Из глубины памяти старичок-латинист поднял длинный лимонный палец. Dixi et salvavi animam meam. Сказал и спас свою душу.
До начала — взгляд на часы — пятнадцать минут. Он посмотрел сквозь щель, народу собралось уже много, хватит ли мест. Меньше, чем у Арутюнова, но все-таки сотня почти кандидатов и докторов наук, около двух сотен молодых сотрудников. Приглашенные. Разные люди, разные характеры. Большинство в белых халатах, в шапочках, толпятся, разговаривают. Скольких же ему удастся сегодня склонить, скольких? Как жаль и зря, что Лёна не увидит, не услышит. За столом, спиной к Косыреву, восседал Нетупский. Что-то спокойно, неторопливо писал, уши его розово просвечивались рампой. Сановито прошел, здороваясь, Евгений Порфирьевич, поднялся в президиум, лестница скрипнула. Нетупский пружинисто встал, пожал руку и сразу зашептал что-то. Ничего не подозревает о моральной оголенности, и хорошо. Значит, именно Евгений Порфирьевич пришел смотреть, кто перетянет, кто победит. Нетупский очень уж лип, Евгений Порфирьевич отстранялся, отодвигался, и вдруг по досадному и надменному его взгляду Косырев понял: раздражен. Нетупский тоже, видимо, понял, отодвинулся и сказал что-то такое и краткое, что на массивном лице Евгения Порфирьевича немедленно отпечатался интерес. Так-так. Еще раз взгляд обежал присутствующих. Шмелев, в белейшей рубашке, в широком галстуке, оглядывается войдя и кивает знакомым. Наш дорогой кибернетик Саранцев сверхмудро поднял голову к люстре. Юрий Павлович? Вот и Юрий Павлович, закрывая собой собеседницу, слушает склонясь, а с ней все здороваются, и он отступил, пропуская входивших. Бог мой, Лёна! Лёна, невозмутимая, сдержанная, будто и не отсутствовала ни дня. Пришла, молодец, пришла. Могло ли быть иначе? Озирается, поправила волосы, красавица, родная, бросила взгляд через сцену. Косырев отступил в тень. Сунула руки в карманчики халата, прошла вперед, на ходу обдав Нетупского, а заодно и Евгения Порфирьевича, ледяным взглядом; Шмелев взмахнул руками, вскочил ей навстречу. Нет, не ее, спящую, поцеловал Косырев сегодня утром. Всегда, каждодневно другая. Всегда загадка.

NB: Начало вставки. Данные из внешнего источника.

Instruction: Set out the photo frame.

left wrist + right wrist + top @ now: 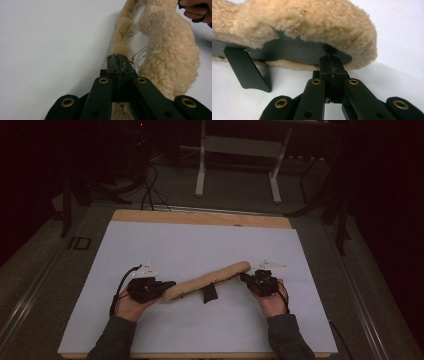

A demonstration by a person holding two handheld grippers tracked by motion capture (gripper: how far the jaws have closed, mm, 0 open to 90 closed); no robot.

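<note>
a long tan fleece pad lies slanted on the white surface. the left gripper touches the pad's near-left end, the right gripper its far-right end. a black strap sticks out beneath the pad's middle.

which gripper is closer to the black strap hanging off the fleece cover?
Right. The right gripper is clamped on the end of the fleece cover nearer the black strap. The left gripper pinches the opposite end, slightly farther from it.
</note>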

Подавляя дрожь ответственности, он тоже сунул руки в карманы халата. Дело лука — смерть, но имя его — жизнь. Крупным шагом пошел вдоль коридора.
«Велеозимь, — шептал он самозабвенно, — велеозимь». Быстро пройдя анфиладу верхнего коридора, вошел в контрастную темноту отсека боксов. Но в глубине, навстречу его шагам, открылась дверь, хлынул свет и вспыхнули человеческие глаза. Радость, страх предстоящего, доверие. В боковом солнечном свете глаза морской воды, — прозрачной, зеленоватой, прохладной, — глаза вмиг все понявшей Ольги Сергеевны.
— Видела сегодня приказ, — сказала она просто. — Ваша командировка окончилась.